§ ACTION ITEM
Keeping every word the same, return the listing from its first line until the line holding "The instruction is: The" has been returned as well.

§ EXERCISE DATA
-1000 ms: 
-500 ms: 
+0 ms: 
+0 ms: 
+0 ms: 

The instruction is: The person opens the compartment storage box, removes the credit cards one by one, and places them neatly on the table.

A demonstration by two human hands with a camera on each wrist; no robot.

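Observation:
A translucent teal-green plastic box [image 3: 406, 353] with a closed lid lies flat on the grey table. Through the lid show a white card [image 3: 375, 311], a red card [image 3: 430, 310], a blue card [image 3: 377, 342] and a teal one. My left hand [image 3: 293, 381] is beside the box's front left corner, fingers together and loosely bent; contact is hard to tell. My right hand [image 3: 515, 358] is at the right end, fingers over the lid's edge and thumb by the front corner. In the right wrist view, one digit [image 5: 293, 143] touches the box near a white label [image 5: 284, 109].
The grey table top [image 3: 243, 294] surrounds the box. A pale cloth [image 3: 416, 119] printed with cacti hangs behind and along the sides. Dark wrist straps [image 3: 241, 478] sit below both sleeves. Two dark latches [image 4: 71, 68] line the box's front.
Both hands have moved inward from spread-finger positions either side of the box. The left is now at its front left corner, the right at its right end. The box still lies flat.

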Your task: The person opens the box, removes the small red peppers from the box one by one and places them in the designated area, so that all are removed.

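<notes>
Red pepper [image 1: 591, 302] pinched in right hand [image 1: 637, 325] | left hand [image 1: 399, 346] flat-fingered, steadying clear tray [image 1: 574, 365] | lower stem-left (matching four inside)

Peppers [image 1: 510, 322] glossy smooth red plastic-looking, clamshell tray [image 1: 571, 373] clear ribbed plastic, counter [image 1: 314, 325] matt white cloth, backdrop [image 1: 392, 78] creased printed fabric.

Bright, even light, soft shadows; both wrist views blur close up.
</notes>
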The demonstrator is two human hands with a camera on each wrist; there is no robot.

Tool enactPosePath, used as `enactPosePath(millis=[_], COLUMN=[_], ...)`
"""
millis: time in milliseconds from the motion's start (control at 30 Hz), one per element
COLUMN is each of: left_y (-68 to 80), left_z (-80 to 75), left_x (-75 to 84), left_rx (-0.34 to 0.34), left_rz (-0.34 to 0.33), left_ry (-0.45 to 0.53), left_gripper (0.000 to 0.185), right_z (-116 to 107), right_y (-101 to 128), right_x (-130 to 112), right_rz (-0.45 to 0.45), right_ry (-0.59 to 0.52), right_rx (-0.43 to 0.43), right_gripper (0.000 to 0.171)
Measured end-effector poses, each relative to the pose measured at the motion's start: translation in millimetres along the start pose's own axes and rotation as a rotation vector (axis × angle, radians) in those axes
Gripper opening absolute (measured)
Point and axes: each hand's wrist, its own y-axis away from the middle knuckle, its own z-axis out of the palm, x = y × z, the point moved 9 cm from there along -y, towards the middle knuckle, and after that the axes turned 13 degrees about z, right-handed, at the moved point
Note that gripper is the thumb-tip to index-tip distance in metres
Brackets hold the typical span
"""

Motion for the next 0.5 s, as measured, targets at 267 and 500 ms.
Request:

§ EXERCISE OUTPUT
-1000 ms: 
-500 ms: 
+0 ms: 
+0 ms: 
+0 ms: 

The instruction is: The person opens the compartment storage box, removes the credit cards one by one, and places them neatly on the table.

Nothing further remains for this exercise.